Exercise aim
Return all the lines below exactly. Any picture among them is omitted.

========================

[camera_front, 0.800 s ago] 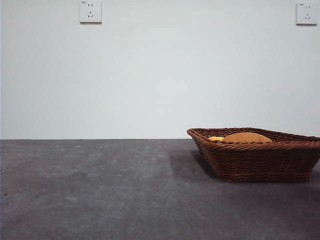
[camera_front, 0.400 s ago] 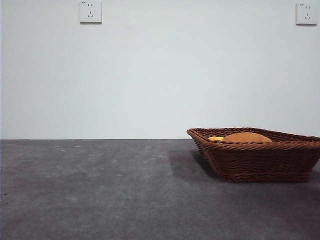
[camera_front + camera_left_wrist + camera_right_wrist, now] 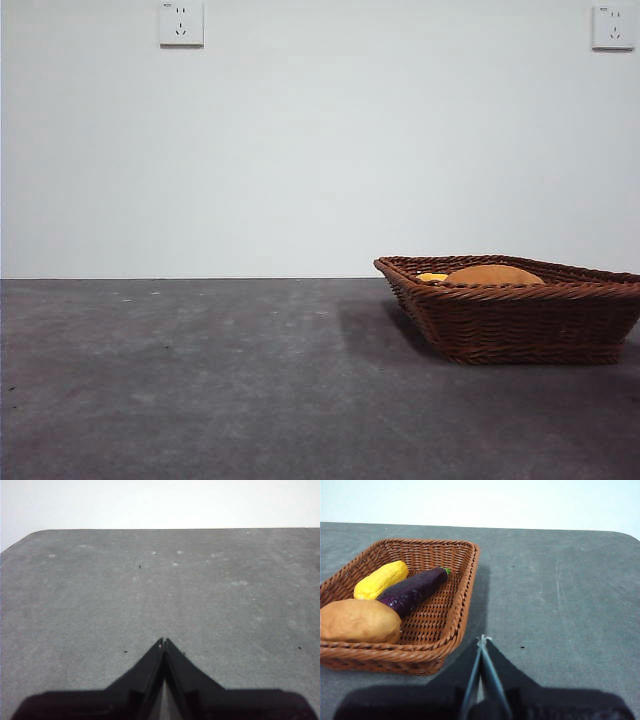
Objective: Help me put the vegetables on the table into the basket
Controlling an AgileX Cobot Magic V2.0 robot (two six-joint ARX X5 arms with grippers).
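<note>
The brown wicker basket (image 3: 520, 322) (image 3: 447, 617) stands on the dark grey table (image 3: 200, 380) at the right. Inside it lie three vegetables: an orange-brown potato-like lump (image 3: 359, 621) (image 3: 493, 274), a yellow corn-like oblong (image 3: 381, 579) (image 3: 432, 277) and a dark purple eggplant (image 3: 413, 590). My right gripper (image 3: 482, 639) is shut and empty, hovering over bare table just beside the basket's near corner. Over bare table away from the basket, my left gripper (image 3: 163, 641) is shut and holds nothing. Neither arm appears in the front view.
Two wall sockets (image 3: 181, 23) (image 3: 613, 27) sit high on the white wall behind the table. The table's rounded corner (image 3: 30, 534) shows in the left wrist view.
</note>
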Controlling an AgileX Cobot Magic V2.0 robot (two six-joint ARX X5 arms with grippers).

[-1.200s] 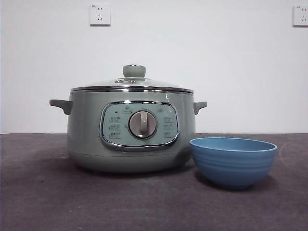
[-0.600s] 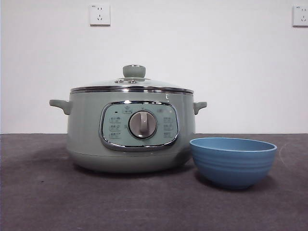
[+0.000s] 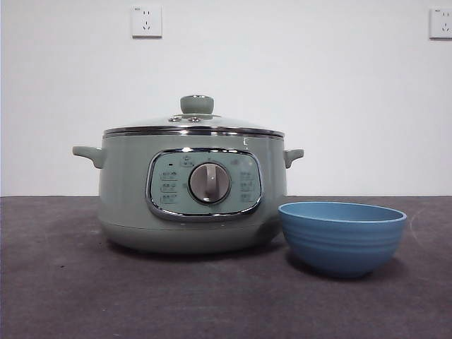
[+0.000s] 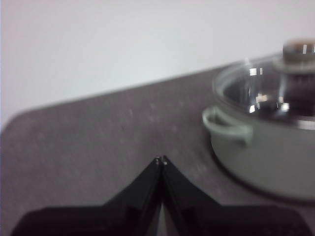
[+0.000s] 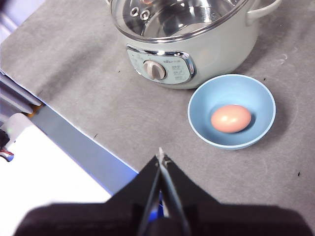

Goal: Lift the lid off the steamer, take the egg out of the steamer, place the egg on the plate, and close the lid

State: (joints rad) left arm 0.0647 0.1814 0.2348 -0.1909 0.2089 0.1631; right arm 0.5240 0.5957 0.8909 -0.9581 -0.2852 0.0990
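Observation:
The pale green steamer (image 3: 191, 191) stands on the dark table with its lid (image 3: 194, 126) on it, knob (image 3: 197, 104) up. It also shows in the left wrist view (image 4: 266, 147) and the right wrist view (image 5: 197, 44). The blue plate (image 3: 342, 236) stands right of the steamer. In the right wrist view the brown egg (image 5: 231, 118) lies inside the plate (image 5: 206, 98). My left gripper (image 4: 161, 160) is shut and empty, off to the side of the steamer's handle (image 4: 224, 127). My right gripper (image 5: 161, 156) is shut and empty, high above the table near its front edge.
The table's front edge and a blue strip (image 5: 83, 147) with white floor beyond show in the right wrist view. Two wall sockets (image 3: 146, 21) sit on the white wall behind. Neither arm shows in the front view.

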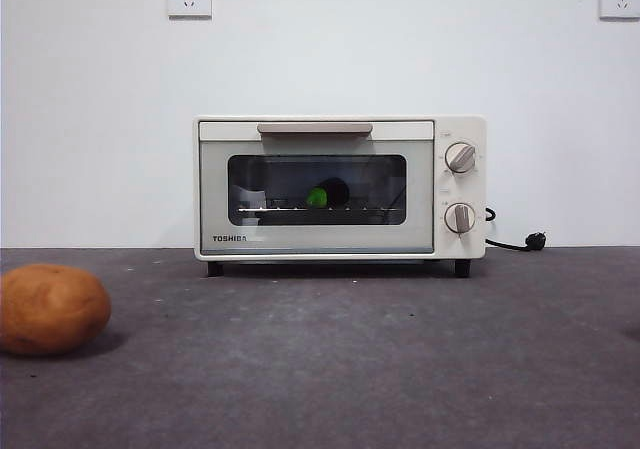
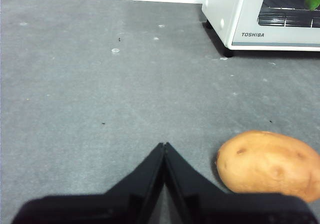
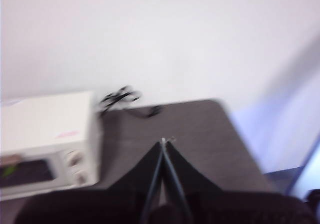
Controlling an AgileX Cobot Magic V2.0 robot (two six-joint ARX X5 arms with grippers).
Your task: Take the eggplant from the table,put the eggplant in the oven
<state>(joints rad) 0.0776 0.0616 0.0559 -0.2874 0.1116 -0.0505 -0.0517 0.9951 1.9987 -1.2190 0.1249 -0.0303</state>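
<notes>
The eggplant (image 1: 326,195) lies inside the oven (image 1: 340,187) on the wire rack, its green cap and dark body showing through the glass of the closed door. In the left wrist view only its green cap (image 2: 313,1) peeks through the oven window (image 2: 287,7). My left gripper (image 2: 164,146) hovers shut and empty over the table (image 2: 100,84), beside the potato. My right gripper (image 3: 164,142) is shut, empty, raised high to the right of the oven (image 3: 47,144). Neither gripper appears in the front view.
A round brown potato (image 1: 50,309) sits on the table at the front left, also close by my left gripper (image 2: 270,164). The oven's black power cord (image 1: 515,241) trails off to its right. The wall stands right behind the oven.
</notes>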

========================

Expected answer
[camera_front, 0.800 s ago] 
[camera_front, 0.400 s ago] 
[camera_front + camera_left_wrist + camera_right_wrist, now] 
Objective: Help me put the vegetables on the table into the basket
Controlling an AgileX Cobot Magic V2.0 robot (two six-joint ARX X5 arms with grippers).
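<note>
The brown wicker basket (image 3: 520, 322) (image 3: 447, 617) stands on the dark grey table (image 3: 200, 380) at the right. Inside it lie three vegetables: an orange-brown potato-like lump (image 3: 359, 621) (image 3: 493, 274), a yellow corn-like oblong (image 3: 381, 579) (image 3: 432, 277) and a dark purple eggplant (image 3: 413, 590). My right gripper (image 3: 482, 639) is shut and empty, hovering over bare table just beside the basket's near corner. Over bare table away from the basket, my left gripper (image 3: 163, 641) is shut and holds nothing. Neither arm appears in the front view.
Two wall sockets (image 3: 181, 23) (image 3: 613, 27) sit high on the white wall behind the table. The table's rounded corner (image 3: 30, 534) shows in the left wrist view.
</note>
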Controlling an AgileX Cobot Magic V2.0 robot (two six-joint ARX X5 arms with grippers).

[-1.200s] 
[-0.600s] 
[+0.000s] 
[+0.000s] 
[+0.000s] 

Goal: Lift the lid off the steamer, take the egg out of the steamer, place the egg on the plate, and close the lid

State: (joints rad) left arm 0.0647 0.1814 0.2348 -0.1909 0.2089 0.1631; right arm 0.5240 0.5957 0.8909 -0.9581 -0.2852 0.0990
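Observation:
The pale green steamer (image 3: 191, 191) stands on the dark table with its lid (image 3: 194, 126) on it, knob (image 3: 197, 104) up. It also shows in the left wrist view (image 4: 266, 147) and the right wrist view (image 5: 197, 44). The blue plate (image 3: 342, 236) stands right of the steamer. In the right wrist view the brown egg (image 5: 231, 118) lies inside the plate (image 5: 206, 98). My left gripper (image 4: 161, 160) is shut and empty, off to the side of the steamer's handle (image 4: 224, 127). My right gripper (image 5: 161, 156) is shut and empty, high above the table near its front edge.
The table's front edge and a blue strip (image 5: 83, 147) with white floor beyond show in the right wrist view. Two wall sockets (image 3: 146, 21) sit on the white wall behind. Neither arm shows in the front view.
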
Controlling an AgileX Cobot Magic V2.0 robot (two six-joint ARX X5 arms with grippers).
Your task: Take the eggplant from the table,put the eggplant in the oven
<state>(joints rad) 0.0776 0.0616 0.0559 -0.2874 0.1116 -0.0505 -0.0517 0.9951 1.9987 -1.2190 0.1249 -0.0303</state>
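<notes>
The eggplant (image 1: 326,195) lies inside the oven (image 1: 340,187) on the wire rack, its green cap and dark body showing through the glass of the closed door. In the left wrist view only its green cap (image 2: 313,1) peeks through the oven window (image 2: 287,7). My left gripper (image 2: 164,146) hovers shut and empty over the table (image 2: 100,84), beside the potato. My right gripper (image 3: 164,142) is shut, empty, raised high to the right of the oven (image 3: 47,144). Neither gripper appears in the front view.
A round brown potato (image 1: 50,309) sits on the table at the front left, also close by my left gripper (image 2: 270,164). The oven's black power cord (image 1: 515,241) trails off to its right. The wall stands right behind the oven.
</notes>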

The work on this exercise is done.